TO DO:
Because the lines must stay identical, write out the data without changing anything.

SUPPLIED DATA:
+===+

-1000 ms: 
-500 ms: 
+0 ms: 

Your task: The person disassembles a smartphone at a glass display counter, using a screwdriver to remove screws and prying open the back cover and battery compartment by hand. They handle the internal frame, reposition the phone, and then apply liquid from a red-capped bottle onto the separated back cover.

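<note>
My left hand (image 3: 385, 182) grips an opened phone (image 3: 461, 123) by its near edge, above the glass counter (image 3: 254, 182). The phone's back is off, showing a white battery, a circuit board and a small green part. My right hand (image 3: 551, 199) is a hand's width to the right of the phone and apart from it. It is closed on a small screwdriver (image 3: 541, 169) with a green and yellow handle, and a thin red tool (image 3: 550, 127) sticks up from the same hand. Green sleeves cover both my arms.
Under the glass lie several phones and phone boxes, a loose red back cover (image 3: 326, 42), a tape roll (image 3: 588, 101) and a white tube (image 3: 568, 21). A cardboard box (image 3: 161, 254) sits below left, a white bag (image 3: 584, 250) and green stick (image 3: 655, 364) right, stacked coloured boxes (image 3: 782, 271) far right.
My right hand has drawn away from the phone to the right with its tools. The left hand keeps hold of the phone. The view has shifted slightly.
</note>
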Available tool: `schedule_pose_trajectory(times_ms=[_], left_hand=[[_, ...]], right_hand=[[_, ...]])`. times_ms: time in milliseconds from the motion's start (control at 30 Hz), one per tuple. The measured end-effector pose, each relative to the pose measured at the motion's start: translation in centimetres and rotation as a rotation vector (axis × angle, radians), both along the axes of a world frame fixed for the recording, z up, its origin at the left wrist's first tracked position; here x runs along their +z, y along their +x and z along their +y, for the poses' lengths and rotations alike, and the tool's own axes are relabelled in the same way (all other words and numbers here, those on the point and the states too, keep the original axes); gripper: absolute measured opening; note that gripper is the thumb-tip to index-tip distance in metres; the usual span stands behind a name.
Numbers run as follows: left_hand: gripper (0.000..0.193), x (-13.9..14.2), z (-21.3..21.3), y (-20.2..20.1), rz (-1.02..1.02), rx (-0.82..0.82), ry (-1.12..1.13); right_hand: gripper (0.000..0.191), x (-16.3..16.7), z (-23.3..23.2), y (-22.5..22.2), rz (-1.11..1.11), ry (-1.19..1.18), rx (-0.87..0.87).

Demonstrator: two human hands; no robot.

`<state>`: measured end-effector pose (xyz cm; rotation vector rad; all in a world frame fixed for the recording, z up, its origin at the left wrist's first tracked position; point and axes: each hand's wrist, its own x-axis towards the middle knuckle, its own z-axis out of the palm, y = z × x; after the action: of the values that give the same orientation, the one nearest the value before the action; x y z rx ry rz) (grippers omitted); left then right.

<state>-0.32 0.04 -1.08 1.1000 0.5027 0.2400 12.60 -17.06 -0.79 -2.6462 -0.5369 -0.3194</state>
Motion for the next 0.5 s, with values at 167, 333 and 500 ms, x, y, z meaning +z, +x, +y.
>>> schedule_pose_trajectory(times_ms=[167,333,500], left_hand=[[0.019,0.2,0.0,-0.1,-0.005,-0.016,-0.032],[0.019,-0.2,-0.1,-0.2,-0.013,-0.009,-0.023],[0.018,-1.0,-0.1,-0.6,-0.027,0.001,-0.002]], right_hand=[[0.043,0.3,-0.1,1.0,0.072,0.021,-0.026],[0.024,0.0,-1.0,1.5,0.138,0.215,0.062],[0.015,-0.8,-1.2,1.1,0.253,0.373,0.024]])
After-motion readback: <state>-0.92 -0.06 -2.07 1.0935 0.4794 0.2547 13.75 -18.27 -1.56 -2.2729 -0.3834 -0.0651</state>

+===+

TASK OUTPUT:
-1000 ms: 
-500 ms: 
+0 ms: 

Your task: The person disassembles a smartphone at a glass display counter, using a screwdriver to remove screws and prying open the back cover and battery compartment by hand. They handle the internal frame, reposition the phone, and then apply liquid from a red-capped bottle onto the separated back cover.

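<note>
My left hand (image 3: 385, 182) grips an opened phone (image 3: 461, 123) by its near edge, above the glass counter (image 3: 254, 182). The phone's back is off, showing a white battery, a circuit board and a small green part. My right hand (image 3: 551, 199) is a hand's width to the right of the phone and apart from it. It is closed on a small screwdriver (image 3: 541, 169) with a green and yellow handle, and a thin red tool (image 3: 550, 127) sticks up from the same hand. Green sleeves cover both my arms.
Under the glass lie several phones and phone boxes, a loose red back cover (image 3: 326, 42), a tape roll (image 3: 588, 101) and a white tube (image 3: 568, 21). A cardboard box (image 3: 161, 254) sits below left, a white bag (image 3: 584, 250) and green stick (image 3: 655, 364) right, stacked coloured boxes (image 3: 782, 271) far right.
My right hand has drawn away from the phone to the right with its tools. The left hand keeps hold of the phone. The view has shifted slightly.
</note>
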Available tool: `schedule_pose_trajectory(times_ms=[_], left_hand=[[_, ...]], right_hand=[[_, ...]])`. times_ms: time in milliseconds from the motion's start (control at 30 Hz), one per tuple. The measured end-effector pose, each relative to the pose measured at the motion's start: translation in centimetres and rotation as a rotation vector (axis × angle, radians), both along the axes of a world frame fixed for the recording, z up, its origin at the left wrist's first tracked position; here x runs along their +z, y along their +x and z along their +y, for the poses' lengths and rotations alike, and the tool's own axes are relabelled in the same way (all other words and numbers here, those on the point and the states too, keep the original axes); gripper: absolute measured opening; note that gripper is the thumb-tip to index-tip distance in metres; the usual span stands behind a name.
Numbers run as follows: left_hand: gripper (0.000..0.193), x (-13.9..14.2), z (-21.3..21.3), y (-20.2..20.1), rz (-1.02..1.02), rx (-0.82..0.82), ry (-1.12..1.13); right_hand: gripper (0.000..0.191), x (-16.3..16.7), z (-23.3..23.2), y (-22.5..22.2), rz (-1.11..1.11), ry (-1.19..1.18), rx (-0.87..0.87).

Demonstrator: two human hands; no robot.

`<state>`: measured end-effector pose (xyz cm; rotation vector rad; all in a world frame fixed for the recording, z up, its origin at the left wrist's first tracked position; point and axes: each hand's wrist, its own x-axis towards the middle knuckle, its own z-axis out of the palm, y = z × x; after the action: of the values that give the same orientation, the one nearest the value before the action; x y z rx ry rz) (grippers omitted); left then right.

<state>-0.32 0.04 -1.08 1.1000 0.5027 0.2400 12.60 -17.06 -0.79 -2.6462 -0.5369 -0.3194</state>
Motion for the next 0.5 s, with values at 167, 333 and 500 ms, x, y, z meaning +z, +x, +y.
>>> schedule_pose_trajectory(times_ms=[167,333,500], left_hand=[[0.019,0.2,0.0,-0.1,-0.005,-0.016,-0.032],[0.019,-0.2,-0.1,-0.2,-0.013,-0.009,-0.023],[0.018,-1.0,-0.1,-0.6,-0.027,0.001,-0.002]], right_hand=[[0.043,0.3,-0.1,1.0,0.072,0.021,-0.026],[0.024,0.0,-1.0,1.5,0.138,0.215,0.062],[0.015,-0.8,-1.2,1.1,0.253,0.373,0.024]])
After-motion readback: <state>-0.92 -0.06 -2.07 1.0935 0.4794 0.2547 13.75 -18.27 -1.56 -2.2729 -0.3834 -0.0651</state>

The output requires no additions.